How do we fix this? Here are two places to start. Address them, and almost everything else will fall into place:

Transparency across the board. Transparency is the smallest — yet most vital — gesture any gaming news source can offer its readers. Whether it's describing how you get the games you review, listing the publisher-hosted parties you attended at E3 or simply explaining who's in charge, it's always better to err on the side of disclosure — and think of what you do on a daily basis as a conversation you'll eventually have with your readers. The oft-repeated rule of thumb at my previous employer was: "Don't say, do, or write anything you wouldn't want to hear read back to you in court." Not a bad place to start.

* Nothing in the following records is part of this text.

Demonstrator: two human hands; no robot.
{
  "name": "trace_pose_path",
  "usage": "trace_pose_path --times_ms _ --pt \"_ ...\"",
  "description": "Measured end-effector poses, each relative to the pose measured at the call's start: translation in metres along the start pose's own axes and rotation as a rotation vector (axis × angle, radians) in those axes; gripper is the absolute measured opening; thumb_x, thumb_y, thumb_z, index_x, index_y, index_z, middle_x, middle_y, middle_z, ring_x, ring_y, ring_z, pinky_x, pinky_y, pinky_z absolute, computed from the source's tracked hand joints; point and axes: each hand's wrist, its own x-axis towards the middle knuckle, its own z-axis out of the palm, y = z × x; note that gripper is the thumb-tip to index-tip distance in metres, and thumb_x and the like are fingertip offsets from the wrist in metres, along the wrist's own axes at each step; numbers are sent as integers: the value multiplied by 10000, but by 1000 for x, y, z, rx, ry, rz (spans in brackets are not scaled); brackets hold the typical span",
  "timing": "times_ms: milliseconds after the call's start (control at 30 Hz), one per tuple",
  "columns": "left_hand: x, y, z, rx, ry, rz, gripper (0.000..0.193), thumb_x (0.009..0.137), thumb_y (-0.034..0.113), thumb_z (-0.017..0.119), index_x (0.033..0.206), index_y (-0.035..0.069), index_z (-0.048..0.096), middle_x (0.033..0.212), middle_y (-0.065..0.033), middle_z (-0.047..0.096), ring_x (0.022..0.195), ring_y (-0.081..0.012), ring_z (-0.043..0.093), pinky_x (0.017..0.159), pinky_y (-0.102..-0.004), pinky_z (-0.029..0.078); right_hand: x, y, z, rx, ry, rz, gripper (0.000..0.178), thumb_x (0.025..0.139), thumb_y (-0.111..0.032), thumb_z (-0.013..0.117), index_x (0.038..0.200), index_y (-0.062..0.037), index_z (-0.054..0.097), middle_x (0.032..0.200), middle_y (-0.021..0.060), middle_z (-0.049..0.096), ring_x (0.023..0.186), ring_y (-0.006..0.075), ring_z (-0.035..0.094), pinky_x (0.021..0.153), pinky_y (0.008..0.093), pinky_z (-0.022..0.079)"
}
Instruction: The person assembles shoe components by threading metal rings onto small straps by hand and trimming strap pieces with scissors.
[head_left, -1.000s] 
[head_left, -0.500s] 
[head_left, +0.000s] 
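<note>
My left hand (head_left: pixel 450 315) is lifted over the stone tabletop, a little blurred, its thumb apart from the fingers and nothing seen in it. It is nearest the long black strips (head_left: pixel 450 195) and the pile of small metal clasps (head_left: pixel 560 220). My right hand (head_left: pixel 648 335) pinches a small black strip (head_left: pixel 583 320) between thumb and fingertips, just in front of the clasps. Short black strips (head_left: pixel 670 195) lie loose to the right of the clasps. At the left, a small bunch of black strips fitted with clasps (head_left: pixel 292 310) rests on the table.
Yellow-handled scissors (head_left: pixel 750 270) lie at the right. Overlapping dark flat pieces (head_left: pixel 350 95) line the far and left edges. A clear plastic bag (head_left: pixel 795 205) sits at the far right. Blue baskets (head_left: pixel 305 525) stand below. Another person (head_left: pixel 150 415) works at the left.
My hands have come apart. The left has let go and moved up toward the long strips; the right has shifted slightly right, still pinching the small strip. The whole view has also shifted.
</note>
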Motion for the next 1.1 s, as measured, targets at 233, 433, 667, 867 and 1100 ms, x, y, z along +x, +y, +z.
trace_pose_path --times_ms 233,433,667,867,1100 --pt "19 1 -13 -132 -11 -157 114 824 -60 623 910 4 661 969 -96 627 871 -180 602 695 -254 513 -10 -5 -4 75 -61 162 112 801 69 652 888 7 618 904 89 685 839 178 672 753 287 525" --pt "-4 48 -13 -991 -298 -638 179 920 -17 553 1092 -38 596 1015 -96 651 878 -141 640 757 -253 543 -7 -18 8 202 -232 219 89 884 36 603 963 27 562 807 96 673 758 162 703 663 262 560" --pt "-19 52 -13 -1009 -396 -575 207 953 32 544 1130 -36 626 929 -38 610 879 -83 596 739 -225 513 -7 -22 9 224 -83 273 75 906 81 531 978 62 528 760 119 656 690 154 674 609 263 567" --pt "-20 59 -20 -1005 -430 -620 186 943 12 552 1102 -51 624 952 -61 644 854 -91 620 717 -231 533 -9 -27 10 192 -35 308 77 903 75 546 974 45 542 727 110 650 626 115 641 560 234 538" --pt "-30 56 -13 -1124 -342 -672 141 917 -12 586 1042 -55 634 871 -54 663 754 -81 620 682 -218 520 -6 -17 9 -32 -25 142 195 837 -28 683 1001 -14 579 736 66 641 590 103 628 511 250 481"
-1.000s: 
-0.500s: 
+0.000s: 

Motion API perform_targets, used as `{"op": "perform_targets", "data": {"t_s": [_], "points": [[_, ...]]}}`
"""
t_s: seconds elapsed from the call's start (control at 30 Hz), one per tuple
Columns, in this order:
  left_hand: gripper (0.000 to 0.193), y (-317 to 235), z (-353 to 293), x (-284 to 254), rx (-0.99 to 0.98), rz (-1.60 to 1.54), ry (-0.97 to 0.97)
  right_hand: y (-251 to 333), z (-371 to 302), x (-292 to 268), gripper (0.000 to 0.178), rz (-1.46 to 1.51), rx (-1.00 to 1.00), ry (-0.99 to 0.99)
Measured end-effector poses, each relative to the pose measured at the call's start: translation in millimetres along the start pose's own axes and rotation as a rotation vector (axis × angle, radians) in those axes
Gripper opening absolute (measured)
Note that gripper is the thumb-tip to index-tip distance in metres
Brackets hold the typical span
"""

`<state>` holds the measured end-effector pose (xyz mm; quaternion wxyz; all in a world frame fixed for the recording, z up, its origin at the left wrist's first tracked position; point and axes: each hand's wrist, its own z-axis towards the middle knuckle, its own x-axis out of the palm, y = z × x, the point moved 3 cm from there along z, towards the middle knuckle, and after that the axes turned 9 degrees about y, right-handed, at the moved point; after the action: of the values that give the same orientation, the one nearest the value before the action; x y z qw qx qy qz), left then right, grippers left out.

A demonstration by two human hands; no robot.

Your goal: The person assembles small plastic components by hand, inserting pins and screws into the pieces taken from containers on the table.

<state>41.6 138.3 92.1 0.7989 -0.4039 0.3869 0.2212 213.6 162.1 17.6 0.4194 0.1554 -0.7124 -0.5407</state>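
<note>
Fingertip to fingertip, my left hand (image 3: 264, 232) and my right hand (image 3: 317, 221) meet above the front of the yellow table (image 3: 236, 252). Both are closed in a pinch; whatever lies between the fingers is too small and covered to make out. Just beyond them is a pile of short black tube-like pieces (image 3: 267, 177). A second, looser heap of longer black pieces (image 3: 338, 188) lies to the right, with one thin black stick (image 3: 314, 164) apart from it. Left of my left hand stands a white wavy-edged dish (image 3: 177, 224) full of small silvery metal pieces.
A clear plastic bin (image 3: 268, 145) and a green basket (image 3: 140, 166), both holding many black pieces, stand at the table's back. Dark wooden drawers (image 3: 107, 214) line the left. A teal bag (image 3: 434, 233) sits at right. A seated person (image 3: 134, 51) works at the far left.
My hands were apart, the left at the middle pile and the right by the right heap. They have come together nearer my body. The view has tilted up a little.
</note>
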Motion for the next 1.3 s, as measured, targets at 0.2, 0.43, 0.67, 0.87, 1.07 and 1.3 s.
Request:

No more publisher money. This needs to become gaming's equivalent of the anti-lobbyist movement or getting away from foreign oil: no more ad dollars from game publishers — period, end of discussion. You don't need them. Gamers aren't little lambs locked in boxes who buy only games. They are consumers who buy things like deodorant, cars, clothes, sunglasses, over-the-counter painkillers, condoms, and tooth whiteners, like anyone else. In scraping together the money that keeps the lights on, there are alternatives to accepting it from people who create the games you're supposed to be objectively evaluating.

At some point, principle must come before commerce. Some will dismiss that notion as naive, saying "Silly boy, games journalism is a business." To which I'd reply: That will make a great first line on your "About" page.